Two Strong Earthquakes in the Red Sea near Saudi Arabia
Two Strong Earthquakes in the Red Sea Near the Saudi Arabian and Sudanese Coasts The US Geological Survey (USGS) made the announcement on July 24 that two strong earthquakes had been detected in the Red Sea.
The initial earthquake measured 4.7 on the Richter scale, according to the USGS’s website, about 197 kilometers northeast of Tokar town in Sudan’s Red Sea state.
The subsequent seismic tremor, around 174 km upper east of Tokar, estimated 4.2 on the Richter scale.
The authority representative for the Sudanese government cited the Saudi Topographical Overview, which expressed that seismic observing stations kept a quake in the Red Ocean, 161 km west of the Al Laith governorate at a profundity of 10.4 km at precisely 12:09 today.
Up to this point, there have been no reports from Saudi Arabia and Sudan of misfortunes brought about by the quakes.
Red Sea Rift A ridge that separates the African Plate and the Arabian Plate tectonic plates is the Red Sea fault line.

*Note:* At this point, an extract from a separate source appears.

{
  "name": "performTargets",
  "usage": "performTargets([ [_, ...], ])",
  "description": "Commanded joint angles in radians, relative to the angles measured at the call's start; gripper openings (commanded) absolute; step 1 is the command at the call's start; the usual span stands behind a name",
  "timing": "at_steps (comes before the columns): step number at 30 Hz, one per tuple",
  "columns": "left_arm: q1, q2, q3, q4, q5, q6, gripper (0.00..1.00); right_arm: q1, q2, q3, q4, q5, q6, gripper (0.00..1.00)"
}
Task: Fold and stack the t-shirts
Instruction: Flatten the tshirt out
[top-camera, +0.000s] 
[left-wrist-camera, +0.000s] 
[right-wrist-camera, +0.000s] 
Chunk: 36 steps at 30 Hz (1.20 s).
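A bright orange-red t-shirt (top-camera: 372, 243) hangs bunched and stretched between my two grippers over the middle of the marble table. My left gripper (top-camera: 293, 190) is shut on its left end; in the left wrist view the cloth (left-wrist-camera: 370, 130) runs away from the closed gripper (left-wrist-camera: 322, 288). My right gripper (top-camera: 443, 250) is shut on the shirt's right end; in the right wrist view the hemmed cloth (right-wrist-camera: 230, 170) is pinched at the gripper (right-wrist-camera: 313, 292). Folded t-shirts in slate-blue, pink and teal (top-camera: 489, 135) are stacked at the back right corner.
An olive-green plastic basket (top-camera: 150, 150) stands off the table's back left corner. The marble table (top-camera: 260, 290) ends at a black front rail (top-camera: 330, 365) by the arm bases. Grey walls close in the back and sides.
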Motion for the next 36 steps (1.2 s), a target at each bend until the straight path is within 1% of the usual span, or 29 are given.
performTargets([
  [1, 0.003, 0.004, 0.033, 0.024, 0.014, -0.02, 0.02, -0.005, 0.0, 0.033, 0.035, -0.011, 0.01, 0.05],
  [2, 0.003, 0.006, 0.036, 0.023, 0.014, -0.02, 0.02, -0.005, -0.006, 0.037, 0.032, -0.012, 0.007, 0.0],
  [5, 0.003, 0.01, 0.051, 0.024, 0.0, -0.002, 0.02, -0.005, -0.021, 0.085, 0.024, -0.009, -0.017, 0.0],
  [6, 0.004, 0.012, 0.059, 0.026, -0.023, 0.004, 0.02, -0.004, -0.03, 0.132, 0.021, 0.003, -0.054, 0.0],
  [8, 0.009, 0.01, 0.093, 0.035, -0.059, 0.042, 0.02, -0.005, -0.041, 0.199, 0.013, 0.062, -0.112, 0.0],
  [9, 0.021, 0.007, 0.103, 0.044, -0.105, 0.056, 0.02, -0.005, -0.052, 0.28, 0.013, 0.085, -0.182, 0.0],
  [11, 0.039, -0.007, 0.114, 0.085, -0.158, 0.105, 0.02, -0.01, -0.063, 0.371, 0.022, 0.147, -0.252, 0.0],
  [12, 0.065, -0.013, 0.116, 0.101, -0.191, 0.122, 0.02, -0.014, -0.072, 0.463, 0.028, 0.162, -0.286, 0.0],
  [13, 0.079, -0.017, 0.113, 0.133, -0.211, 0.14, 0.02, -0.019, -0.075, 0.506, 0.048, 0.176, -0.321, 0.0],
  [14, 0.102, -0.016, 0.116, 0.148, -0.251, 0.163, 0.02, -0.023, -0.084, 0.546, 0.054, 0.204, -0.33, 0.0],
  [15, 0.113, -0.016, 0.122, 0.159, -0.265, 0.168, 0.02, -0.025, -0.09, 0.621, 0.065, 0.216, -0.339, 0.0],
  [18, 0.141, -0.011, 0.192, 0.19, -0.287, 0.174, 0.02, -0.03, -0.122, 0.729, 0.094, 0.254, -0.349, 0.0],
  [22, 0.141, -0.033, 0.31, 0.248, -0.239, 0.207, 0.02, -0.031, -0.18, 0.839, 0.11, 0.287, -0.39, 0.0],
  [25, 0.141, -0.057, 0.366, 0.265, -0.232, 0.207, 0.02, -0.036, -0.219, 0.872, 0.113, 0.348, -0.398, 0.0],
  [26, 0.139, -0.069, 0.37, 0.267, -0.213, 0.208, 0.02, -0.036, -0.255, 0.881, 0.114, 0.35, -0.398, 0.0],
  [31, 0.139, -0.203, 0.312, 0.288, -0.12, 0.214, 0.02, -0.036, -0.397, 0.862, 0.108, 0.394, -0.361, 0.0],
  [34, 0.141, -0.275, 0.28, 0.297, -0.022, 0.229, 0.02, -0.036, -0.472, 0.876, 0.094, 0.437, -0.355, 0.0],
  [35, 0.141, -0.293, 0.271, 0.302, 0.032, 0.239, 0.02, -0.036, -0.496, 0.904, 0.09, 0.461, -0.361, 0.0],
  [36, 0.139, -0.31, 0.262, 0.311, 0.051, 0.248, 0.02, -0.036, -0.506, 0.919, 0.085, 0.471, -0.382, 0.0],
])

The Red Sea Rift was created when these plates diverged. According to magnetic anomalies, the Red Sea’s spreading rate is approximately one centimeter per year.
Dr. Zuhair Hasan El Isa of the University of Jordan claims that volcanic activity is responsible for more than 90% of the seismic activity in the Red Sea.
The biggest tremors of the most recent couple of a very long time in the locale, notwithstanding, show that two deficiencies are dynamic on the side of a different climate between the Middle Eastern and African plates,” El Isa expressed in his concentrate in 2015.